Sunday, November 24, 2013

It's 50th Anniversary of President John F. Kennedy's Assassination


President John F. Kennedy in his desk in the White House
Photo courtesy: www.jfklibrary.org/


It was November 22, 1963. Fifty years ago on this day President John Fitzgerald Kennedy, popularly known as President John F. Kennedy or President Kennedy, was assassinated on a visit to Dallas in Texas, USA. He was the 35th president of the United States of America and the first ever a Roman Catholic holding this position. 

On this fateful day I was a seminarian at the Little Flower Minor Seminary at Bandura of Dhaka District, East Pakistan (latter called Bangladesh), studying in grade (class) ten at the nearby Holy Cross High School. Most of us knew of President Kennedy since his election in 1960 as his news would get wide publicity all over the world. We felt close to him as he was a Catholic. We felt proud of him as he was an exuberant, youthful and lively person coming up with new ideas and programmes for the USA. His sudden death stunned us, we could not believe such a person could be a victim to assassination. Like many others all over the world, we wept profusely and felt empty in our hearts. The seminary rector and vice rector comforted us all.  

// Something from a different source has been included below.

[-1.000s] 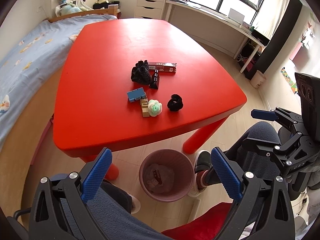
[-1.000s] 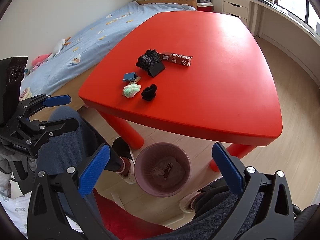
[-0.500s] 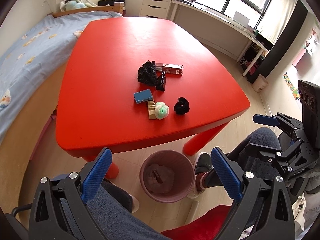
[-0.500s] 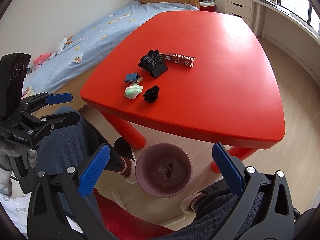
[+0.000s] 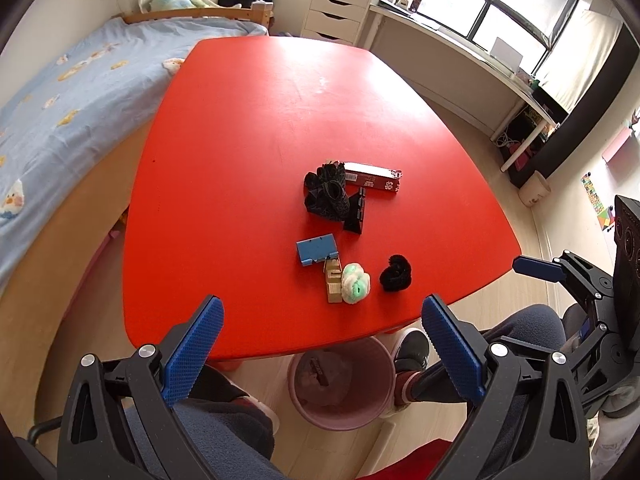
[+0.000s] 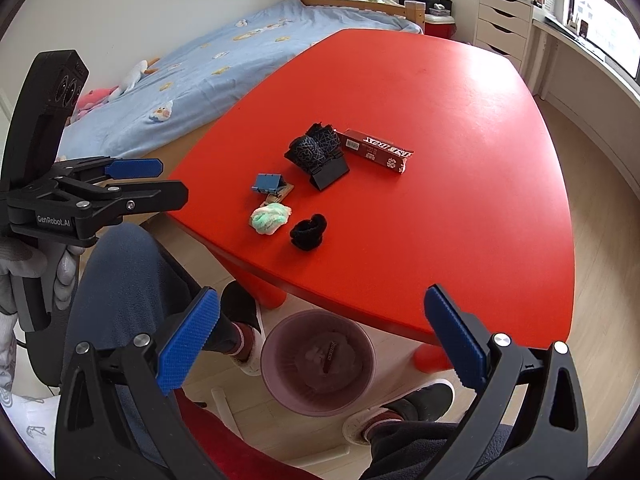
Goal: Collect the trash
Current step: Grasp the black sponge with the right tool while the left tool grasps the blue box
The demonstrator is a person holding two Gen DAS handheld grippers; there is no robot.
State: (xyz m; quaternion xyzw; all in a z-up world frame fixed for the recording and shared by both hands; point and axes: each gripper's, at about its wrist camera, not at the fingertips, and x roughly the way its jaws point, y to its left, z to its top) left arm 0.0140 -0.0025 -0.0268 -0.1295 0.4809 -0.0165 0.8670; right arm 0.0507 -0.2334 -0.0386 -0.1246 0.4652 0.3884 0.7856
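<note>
We hold our left tool (image 5: 320, 348) and right tool (image 6: 320, 340) wide apart with nothing in them. The trash sits on the red table (image 5: 248, 128): a green-white ball (image 5: 355, 283) beside a black lump (image 5: 396, 274). A pink bin (image 6: 320, 364) stands below.

open red table (image 5: 260, 128) all around the small litter cluster (image 5: 344, 236); pink bin (image 6: 280, 376) partly under its near edge
</note>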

Some of the seminarians, including me, knew more of President Kennedy as we were used to reading the weekly TIME magazine. In 1960, Father Leo J. Sullivan, CSC, was the seminary rector, who used to receive the TIME magazine regularly. After his reading he used to place this magazine in his waste paper basket for disposal. Some of us would collect it regularly for our reading and expansion of knowledge. We would compete and test our knowledge on world affairs and general knowledge. Michael Gomes of (of St. Michael’s Engineering) at Tejgaon, Dhaka, and I would be the ones who would do it on regular basis. Through this magazine, we had come to know a lot about the Kennedy family – how their strictly Catholic mother raised her brood of children inculcating Catholic teachings, how she used to place news clippings on a board in the house for her sons and daughters to be knowledgeable about politics, world affairs, religion and so on, how his father was the ambassador in the U.K. and made a lot o money as a businessman, and how President Kennedy studied in choice schools and university, and how he was hurt in the back when serving in the US Marine during the World War II. As a result, we felt an affinity with him and were eager to see him get elected. We were elated at his winning as the President of the United States. 

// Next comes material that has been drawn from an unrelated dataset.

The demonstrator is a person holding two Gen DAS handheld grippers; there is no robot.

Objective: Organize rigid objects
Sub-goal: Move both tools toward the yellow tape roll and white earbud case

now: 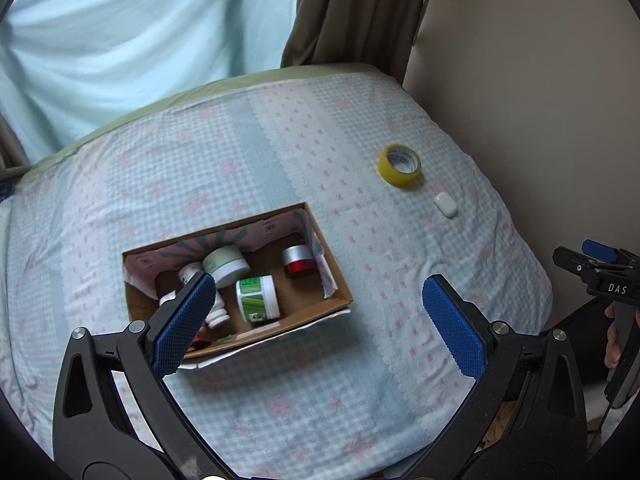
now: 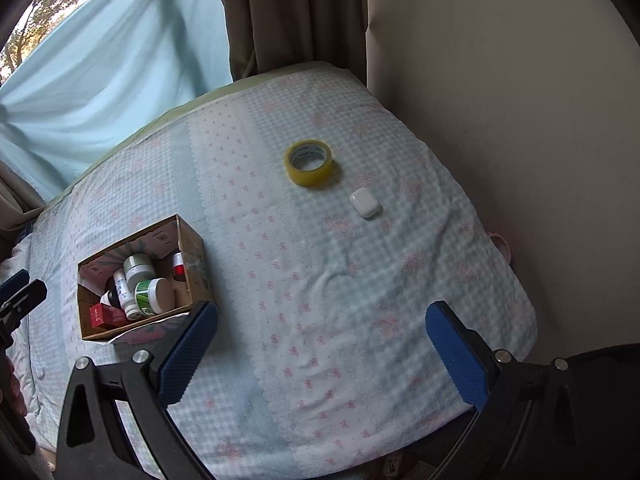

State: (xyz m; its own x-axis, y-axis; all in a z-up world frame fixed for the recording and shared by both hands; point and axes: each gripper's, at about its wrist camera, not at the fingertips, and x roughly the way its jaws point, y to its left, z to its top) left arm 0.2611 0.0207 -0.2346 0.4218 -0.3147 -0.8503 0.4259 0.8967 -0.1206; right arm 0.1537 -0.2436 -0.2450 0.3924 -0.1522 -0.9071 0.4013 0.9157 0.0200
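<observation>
Cardboard box (image 2: pixel 140 280) on the bed already holds the jars. My left tool (image 1: pixel 320 320) hangs wide open and empty over it. Right of the box lie the tape roll (image 2: pixel 309 163) and white case (image 2: pixel 364 202); my right tool (image 2: pixel 320 344), wide open and empty, should fetch one next.

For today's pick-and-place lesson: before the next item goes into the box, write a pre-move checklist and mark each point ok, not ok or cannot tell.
1. Right gripper open and empty: ok.
2. Left gripper open and empty: ok.
3. Tape roll lying flat on the bedspread, nothing on top: ok.
4. White case apart from the tape roll, free to grasp: ok.
5. Cardboard box open at the top: ok.
6. Room in the box for both loose items: cannot tell.
</observation>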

After being the President, his positive and proactive actions, like forming of the Peace Corps, his support to the civil rights movement by sending in National Guards during anti-black riots in the southern states, his ultimatum to the Soviet Union to withdraw nuclear weapons from Cuba, a plan to limit the war in Vietnam, and the like made him more popular to us. However, some people, including those in the US government, were not happy with his plans and actions. Mind you, some Americans were not happy with him as he was a Roman Catholic. They could not trust him fully. 

Even being in another country, we never believed in the Warren Commission Report that a lone gunman was the only person to plan and kill this President. Our gut feeling was that some powerful persons were behind this killing and they shrewdly removed all evidences of a plot. Later, his younger brother, who wanted to be a president, was assassinated as well. If there were no such plot to remove the Kennedys once for all, both the brothers could not have been killed in a similar fashion.

Although his extramarital affairs had diminished his image a bit with us, still we had a great regard for him for his public work. 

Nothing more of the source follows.